Their findings argue against one of the ideas about how baleen evolved—that at some point whales had both teeth and baleen. “Llanocetus is the first and it’s the only specimen, the only species, the only archaic whale, that makes a very clear case that, no, this coexistence of baleen and teeth, as it was just imagined basically…based on what modern whales looked like, didn't work. It didn't exist in that sense.” The finding is in the journal Current Biology. [R. Ewan Fordyce and Felix G. Marx, Gigantism Precedes Filter Feeding in Baleen Whale Evolution]

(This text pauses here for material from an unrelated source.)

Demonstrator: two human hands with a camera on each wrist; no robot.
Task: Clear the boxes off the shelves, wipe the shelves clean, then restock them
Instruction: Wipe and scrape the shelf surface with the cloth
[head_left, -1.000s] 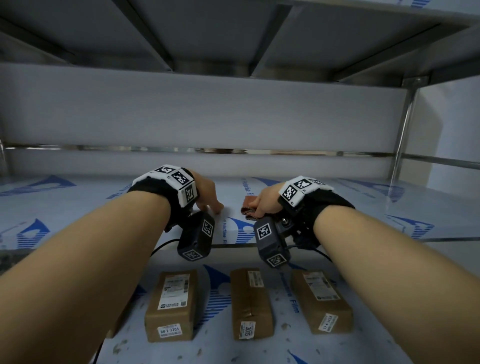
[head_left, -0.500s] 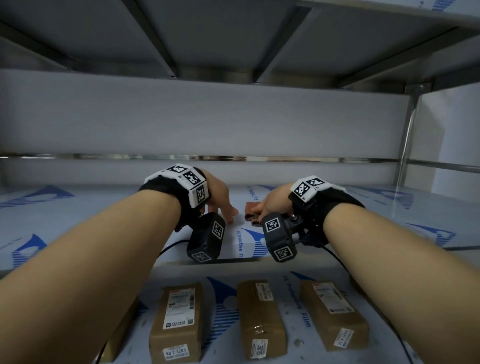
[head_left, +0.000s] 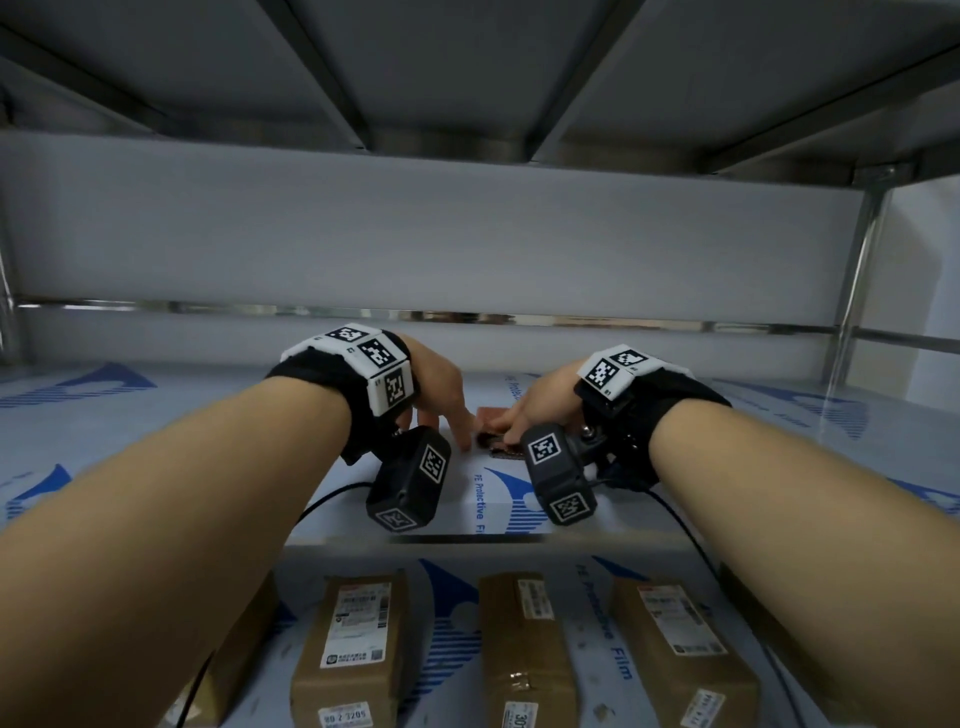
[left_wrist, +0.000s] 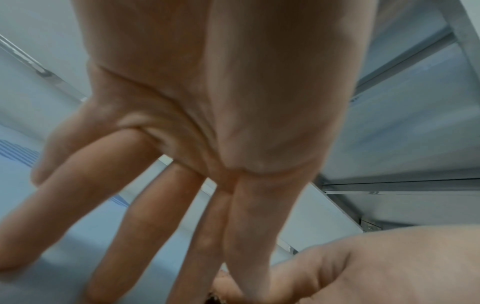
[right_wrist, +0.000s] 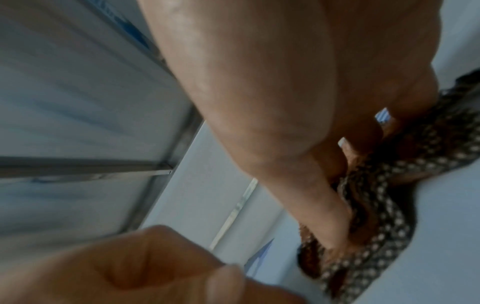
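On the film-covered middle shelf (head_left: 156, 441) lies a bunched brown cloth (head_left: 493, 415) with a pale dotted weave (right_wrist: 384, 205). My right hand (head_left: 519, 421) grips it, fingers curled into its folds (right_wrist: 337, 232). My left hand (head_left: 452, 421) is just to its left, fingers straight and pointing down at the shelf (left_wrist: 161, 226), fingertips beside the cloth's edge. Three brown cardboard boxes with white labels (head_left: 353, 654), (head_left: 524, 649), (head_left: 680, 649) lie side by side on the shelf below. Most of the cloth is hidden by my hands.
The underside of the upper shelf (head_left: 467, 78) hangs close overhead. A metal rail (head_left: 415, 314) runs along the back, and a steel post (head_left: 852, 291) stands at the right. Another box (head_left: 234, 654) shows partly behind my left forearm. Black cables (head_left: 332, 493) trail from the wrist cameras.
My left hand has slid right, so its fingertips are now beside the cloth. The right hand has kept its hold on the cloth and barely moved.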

So how did some whales go from chomping predators to filter feeders? “Baleen is effectively an outgrowth of the gums, and that probably only happened once the teeth had already been lost or maybe had been severely reduced. So we suggest this intermediate phase where you start with teeth and biting, then you start sucking your food, then because you suck in small things, you start to develop a filter and eventually you become a proper filter feeder.”